■ **EXERCISE DATA**:

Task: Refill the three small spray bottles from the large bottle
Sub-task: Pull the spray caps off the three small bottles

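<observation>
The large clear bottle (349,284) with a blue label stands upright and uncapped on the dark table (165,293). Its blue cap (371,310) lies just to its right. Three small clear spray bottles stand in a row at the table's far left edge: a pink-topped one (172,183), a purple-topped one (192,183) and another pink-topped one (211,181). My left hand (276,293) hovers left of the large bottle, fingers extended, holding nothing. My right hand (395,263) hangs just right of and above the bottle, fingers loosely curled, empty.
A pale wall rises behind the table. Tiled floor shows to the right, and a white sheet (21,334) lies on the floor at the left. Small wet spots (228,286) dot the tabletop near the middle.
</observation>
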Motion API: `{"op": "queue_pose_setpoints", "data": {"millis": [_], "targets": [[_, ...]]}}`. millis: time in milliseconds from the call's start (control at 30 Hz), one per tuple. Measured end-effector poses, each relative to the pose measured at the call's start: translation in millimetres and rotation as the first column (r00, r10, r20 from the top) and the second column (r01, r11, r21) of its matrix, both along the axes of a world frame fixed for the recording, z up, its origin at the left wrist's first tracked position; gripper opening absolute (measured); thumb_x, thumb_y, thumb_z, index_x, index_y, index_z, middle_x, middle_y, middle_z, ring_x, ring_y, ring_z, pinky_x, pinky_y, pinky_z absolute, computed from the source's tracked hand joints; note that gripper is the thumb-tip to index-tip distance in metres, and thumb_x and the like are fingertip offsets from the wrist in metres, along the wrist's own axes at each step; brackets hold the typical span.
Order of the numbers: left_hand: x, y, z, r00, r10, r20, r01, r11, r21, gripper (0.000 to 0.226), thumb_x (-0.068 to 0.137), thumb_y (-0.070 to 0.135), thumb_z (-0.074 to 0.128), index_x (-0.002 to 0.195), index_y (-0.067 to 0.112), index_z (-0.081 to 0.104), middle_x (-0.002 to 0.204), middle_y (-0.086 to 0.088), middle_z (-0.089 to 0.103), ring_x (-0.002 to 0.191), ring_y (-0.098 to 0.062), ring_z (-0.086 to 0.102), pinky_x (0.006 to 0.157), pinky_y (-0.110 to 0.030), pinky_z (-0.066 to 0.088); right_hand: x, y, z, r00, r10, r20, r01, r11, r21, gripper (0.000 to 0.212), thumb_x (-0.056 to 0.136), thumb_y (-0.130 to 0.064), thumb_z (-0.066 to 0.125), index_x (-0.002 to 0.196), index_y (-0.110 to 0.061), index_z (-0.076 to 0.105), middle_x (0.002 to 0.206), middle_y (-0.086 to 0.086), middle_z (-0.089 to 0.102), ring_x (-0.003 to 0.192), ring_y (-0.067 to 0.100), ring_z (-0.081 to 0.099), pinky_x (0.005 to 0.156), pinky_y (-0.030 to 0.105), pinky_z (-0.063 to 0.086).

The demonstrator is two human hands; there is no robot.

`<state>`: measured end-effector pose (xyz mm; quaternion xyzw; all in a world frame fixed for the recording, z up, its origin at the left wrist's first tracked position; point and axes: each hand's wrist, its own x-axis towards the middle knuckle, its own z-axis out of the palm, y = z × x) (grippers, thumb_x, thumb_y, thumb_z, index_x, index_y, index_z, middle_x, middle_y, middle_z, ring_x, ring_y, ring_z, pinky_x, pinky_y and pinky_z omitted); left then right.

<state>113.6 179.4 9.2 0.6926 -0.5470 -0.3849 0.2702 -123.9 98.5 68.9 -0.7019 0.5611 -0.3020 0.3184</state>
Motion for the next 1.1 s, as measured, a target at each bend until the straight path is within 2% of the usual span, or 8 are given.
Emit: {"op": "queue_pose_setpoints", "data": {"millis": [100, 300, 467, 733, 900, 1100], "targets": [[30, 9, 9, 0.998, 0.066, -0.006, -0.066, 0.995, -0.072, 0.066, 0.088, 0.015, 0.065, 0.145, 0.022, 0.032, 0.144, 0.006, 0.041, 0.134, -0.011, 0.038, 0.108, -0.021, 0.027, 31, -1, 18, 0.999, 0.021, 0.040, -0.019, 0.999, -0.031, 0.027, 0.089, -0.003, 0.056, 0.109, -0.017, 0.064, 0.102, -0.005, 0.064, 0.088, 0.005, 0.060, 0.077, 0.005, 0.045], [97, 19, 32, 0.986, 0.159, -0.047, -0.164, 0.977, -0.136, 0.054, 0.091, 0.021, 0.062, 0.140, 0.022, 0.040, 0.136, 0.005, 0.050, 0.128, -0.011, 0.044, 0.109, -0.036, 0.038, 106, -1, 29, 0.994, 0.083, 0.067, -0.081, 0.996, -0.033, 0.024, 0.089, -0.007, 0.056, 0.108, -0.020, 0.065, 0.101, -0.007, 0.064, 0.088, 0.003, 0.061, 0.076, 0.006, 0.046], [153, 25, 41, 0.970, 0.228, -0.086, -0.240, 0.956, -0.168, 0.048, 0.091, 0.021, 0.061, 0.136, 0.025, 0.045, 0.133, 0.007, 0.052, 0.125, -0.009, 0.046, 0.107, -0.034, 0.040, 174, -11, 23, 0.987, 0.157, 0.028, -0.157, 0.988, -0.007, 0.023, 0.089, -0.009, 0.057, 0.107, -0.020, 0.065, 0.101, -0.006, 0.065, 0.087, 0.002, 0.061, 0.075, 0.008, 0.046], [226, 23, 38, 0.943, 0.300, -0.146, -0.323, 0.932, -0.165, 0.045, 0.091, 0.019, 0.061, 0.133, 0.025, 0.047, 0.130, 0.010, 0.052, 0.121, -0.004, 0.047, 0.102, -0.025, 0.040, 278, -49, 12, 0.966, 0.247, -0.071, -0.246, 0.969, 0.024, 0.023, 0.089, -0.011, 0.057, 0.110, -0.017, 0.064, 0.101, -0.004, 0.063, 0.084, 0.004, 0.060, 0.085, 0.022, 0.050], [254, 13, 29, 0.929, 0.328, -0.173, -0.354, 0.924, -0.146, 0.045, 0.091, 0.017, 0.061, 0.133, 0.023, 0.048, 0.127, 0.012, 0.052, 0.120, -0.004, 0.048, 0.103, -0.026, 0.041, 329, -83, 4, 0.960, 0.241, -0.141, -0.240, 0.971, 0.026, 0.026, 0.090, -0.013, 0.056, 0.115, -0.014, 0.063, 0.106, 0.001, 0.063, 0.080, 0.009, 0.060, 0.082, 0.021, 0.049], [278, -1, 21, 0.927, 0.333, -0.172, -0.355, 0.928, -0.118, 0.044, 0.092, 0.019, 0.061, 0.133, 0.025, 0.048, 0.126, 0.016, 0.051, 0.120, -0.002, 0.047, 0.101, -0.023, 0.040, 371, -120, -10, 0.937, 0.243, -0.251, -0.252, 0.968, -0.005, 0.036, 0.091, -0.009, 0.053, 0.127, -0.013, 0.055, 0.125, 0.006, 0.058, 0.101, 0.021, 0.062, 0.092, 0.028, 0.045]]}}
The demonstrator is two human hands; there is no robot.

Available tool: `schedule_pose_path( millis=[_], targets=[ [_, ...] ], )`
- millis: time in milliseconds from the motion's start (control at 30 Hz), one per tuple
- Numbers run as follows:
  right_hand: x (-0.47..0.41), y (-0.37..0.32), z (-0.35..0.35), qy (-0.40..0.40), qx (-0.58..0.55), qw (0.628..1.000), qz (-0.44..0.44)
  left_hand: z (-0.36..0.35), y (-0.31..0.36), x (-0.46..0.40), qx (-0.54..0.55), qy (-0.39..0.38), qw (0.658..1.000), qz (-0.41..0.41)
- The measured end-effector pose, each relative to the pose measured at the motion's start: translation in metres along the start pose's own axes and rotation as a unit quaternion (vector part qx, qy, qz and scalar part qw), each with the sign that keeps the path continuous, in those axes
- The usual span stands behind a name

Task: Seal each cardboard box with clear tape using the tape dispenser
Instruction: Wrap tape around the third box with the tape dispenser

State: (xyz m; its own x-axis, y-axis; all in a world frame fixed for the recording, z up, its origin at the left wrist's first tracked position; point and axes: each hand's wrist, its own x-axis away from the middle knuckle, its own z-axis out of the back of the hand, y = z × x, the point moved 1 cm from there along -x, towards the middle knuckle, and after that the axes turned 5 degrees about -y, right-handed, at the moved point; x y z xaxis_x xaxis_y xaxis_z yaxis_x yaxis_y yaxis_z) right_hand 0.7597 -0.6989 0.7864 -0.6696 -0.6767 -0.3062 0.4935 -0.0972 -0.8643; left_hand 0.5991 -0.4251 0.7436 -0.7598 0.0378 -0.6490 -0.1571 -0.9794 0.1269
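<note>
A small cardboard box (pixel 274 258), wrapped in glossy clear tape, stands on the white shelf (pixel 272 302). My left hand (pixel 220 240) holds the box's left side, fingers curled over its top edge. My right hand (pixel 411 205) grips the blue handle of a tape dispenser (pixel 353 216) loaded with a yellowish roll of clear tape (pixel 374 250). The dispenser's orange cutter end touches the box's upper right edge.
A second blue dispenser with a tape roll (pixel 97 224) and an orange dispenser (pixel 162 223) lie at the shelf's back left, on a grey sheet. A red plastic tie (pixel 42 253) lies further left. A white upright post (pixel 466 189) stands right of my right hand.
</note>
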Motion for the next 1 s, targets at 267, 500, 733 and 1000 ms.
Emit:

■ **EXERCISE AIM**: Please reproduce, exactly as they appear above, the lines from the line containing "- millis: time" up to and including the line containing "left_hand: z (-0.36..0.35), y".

■ **FINISHED EXERCISE**:
- millis: time in milliseconds from the motion's start (control at 30 Hz), one per tuple
- Numbers run as follows:
  right_hand: x (-0.47..0.41), y (-0.37..0.32), z (-0.35..0.35), qy (-0.40..0.40), qx (-0.58..0.55), qw (0.628..1.000), qz (-0.44..0.44)
  left_hand: z (-0.36..0.35), y (-0.31..0.36), x (-0.46..0.40), qx (-0.54..0.55), qy (-0.39..0.38), qw (0.658..1.000), qz (-0.41..0.41)

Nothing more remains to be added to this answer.